## PROBLEM TO WORK ON
Your answer needs to include each line of the records in which the string "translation" can be found.

(Source data)
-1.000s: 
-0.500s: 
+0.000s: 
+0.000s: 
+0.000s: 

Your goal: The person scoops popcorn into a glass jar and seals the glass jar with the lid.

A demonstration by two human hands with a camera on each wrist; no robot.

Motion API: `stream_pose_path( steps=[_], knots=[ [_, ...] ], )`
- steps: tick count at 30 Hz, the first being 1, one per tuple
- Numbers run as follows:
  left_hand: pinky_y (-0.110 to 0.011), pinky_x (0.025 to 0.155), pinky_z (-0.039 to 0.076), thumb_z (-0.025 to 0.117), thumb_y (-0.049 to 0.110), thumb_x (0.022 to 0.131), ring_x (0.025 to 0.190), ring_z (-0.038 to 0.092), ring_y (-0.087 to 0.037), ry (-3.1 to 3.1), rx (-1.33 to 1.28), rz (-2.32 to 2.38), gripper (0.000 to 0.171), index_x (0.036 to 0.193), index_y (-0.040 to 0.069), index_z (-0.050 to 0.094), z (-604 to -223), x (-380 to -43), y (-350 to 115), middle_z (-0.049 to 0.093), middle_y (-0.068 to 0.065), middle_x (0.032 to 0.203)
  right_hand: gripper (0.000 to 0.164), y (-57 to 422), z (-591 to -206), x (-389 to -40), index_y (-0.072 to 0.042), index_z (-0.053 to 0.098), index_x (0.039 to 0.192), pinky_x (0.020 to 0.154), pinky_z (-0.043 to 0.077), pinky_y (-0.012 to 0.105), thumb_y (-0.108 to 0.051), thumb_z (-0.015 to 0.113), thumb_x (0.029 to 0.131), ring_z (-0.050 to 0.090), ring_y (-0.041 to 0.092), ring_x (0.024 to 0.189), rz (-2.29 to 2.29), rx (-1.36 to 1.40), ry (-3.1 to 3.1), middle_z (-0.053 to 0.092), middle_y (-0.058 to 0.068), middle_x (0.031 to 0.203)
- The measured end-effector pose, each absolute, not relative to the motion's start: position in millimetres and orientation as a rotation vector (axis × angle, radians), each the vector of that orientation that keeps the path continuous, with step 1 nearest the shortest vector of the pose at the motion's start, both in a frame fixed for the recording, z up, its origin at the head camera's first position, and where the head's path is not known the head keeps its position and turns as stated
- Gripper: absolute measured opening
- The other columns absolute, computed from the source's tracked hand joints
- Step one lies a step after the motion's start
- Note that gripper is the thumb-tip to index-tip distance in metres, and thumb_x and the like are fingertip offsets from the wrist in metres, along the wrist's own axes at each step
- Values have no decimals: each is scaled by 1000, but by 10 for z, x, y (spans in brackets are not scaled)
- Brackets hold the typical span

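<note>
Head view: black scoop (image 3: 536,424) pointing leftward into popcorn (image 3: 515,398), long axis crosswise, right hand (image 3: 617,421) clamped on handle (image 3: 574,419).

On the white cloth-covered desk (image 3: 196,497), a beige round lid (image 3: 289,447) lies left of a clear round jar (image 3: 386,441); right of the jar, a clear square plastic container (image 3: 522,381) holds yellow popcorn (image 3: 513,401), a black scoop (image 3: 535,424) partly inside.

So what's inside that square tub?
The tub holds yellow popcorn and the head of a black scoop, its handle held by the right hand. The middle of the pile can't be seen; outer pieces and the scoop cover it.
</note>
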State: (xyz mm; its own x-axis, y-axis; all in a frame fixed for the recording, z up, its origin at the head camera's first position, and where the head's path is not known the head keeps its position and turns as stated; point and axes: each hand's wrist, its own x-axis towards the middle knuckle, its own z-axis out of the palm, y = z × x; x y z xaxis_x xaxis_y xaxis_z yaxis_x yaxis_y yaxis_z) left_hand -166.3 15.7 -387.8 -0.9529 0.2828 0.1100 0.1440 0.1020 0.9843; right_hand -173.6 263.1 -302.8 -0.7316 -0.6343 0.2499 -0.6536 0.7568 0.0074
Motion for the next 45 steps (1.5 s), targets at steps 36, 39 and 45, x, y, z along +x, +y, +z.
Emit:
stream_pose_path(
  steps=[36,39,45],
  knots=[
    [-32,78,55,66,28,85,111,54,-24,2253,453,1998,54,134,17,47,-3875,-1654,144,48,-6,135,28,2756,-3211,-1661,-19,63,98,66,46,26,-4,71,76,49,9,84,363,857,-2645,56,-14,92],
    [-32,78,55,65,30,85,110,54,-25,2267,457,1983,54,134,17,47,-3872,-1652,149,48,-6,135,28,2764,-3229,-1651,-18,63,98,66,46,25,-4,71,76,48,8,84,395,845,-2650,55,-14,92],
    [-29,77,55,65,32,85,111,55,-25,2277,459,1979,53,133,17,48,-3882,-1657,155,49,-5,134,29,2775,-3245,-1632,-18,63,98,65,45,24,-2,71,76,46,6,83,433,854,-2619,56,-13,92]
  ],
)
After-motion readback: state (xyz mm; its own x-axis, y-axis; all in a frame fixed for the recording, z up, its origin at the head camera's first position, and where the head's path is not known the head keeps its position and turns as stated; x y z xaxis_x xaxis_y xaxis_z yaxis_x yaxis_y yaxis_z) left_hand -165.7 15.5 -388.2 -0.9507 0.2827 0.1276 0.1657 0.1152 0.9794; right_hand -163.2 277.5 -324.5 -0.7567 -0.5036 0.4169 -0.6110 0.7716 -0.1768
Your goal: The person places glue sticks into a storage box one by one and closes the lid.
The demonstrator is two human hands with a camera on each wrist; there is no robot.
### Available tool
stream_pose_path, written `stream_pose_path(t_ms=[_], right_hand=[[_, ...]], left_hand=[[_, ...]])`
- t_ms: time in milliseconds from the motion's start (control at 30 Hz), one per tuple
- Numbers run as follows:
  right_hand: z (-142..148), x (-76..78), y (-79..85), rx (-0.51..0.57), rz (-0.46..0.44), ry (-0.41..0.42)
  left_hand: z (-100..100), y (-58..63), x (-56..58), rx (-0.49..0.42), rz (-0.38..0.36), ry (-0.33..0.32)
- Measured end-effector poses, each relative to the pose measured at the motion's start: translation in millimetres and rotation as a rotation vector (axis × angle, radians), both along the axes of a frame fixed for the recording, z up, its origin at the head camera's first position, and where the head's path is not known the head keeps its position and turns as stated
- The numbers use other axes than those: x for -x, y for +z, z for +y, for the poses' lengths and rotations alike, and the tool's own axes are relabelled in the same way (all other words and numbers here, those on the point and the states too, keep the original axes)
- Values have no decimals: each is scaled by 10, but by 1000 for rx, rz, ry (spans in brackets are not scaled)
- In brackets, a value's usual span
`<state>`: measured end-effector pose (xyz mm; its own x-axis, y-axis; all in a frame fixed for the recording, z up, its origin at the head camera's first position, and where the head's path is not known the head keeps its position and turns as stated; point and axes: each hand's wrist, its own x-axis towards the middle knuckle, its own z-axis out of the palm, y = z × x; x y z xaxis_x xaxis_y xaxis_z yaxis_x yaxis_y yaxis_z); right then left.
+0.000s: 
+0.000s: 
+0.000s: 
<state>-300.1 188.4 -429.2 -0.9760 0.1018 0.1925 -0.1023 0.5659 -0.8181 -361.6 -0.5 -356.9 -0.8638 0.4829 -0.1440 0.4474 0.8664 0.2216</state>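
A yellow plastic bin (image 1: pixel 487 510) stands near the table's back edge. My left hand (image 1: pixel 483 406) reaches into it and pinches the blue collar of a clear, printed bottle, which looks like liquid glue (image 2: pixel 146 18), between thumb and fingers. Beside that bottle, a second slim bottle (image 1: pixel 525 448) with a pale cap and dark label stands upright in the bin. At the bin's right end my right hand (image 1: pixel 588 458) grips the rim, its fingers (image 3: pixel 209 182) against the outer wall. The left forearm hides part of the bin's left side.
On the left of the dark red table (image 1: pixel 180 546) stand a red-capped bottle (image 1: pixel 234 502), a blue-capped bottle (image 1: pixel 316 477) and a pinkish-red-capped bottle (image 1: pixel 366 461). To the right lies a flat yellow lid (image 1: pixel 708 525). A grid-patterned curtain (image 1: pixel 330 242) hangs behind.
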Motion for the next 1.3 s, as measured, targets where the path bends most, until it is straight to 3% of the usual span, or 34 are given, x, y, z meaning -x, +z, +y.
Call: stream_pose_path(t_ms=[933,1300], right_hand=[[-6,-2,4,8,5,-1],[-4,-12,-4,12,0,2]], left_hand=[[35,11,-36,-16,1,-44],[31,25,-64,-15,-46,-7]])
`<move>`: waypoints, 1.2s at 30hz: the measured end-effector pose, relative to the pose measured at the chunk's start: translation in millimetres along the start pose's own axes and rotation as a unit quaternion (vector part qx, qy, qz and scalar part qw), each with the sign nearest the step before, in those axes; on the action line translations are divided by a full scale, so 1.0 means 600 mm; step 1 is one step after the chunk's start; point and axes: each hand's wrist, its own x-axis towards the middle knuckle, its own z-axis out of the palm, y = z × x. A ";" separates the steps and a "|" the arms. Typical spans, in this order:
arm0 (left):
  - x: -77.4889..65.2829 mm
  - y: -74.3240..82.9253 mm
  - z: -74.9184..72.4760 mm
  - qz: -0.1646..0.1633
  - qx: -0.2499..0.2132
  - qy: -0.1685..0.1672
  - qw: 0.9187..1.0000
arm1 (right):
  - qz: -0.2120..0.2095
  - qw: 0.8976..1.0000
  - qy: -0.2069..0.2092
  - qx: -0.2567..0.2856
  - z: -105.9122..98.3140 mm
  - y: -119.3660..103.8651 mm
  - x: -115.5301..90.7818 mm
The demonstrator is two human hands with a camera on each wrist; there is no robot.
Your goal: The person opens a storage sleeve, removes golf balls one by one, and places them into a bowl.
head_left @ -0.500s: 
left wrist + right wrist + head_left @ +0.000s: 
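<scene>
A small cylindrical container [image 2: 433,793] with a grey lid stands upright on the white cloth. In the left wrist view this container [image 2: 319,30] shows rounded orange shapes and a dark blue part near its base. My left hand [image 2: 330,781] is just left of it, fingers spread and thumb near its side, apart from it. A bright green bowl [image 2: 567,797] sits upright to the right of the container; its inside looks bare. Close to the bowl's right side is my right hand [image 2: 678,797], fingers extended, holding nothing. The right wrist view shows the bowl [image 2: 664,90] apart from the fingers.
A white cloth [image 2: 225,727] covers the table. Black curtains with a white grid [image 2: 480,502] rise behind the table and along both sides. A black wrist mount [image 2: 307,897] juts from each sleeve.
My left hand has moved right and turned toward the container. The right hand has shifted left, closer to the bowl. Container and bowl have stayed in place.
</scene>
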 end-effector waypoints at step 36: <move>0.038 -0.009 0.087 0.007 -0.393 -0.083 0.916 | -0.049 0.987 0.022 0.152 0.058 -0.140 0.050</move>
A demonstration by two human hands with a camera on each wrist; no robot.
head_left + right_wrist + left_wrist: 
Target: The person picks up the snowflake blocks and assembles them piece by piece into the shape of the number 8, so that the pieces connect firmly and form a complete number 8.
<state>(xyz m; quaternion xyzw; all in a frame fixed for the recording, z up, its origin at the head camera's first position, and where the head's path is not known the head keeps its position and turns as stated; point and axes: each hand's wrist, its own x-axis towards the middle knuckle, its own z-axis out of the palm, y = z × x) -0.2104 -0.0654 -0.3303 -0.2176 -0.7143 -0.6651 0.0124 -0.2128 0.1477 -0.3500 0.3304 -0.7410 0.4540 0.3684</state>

## SOLUTION FOR THIS PROBLEM
- Measured end-effector poses, each relative to the pose measured at the motion's start: translation in millimetres and rotation as a rotation vector (axis × angle, radians), both along the axes of a frame fixed for the recording, z up, its origin at the head camera's first position, and where the head's path is not known the head keeps its position and turns as stated
`<move>`: waypoints, 1.2s at 30hz: the measured end-effector pose, relative to the pose measured at the chunk's start: translation in millimetres along the start pose's own axes and rotation as a unit quaternion (vector part qx, qy, qz and scalar part qw), each with the sign nearest the step before, in those axes; on the action line translations are divided by a full scale, so 1.0 means 600 mm; step 1 is one step after the chunk's start; point and axes: each hand's wrist, its own x-axis towards the middle knuckle, its own z-axis out of the palm, y = z × x. A ";" separates the steps and a "|" the arms. Typical spans, in this order:

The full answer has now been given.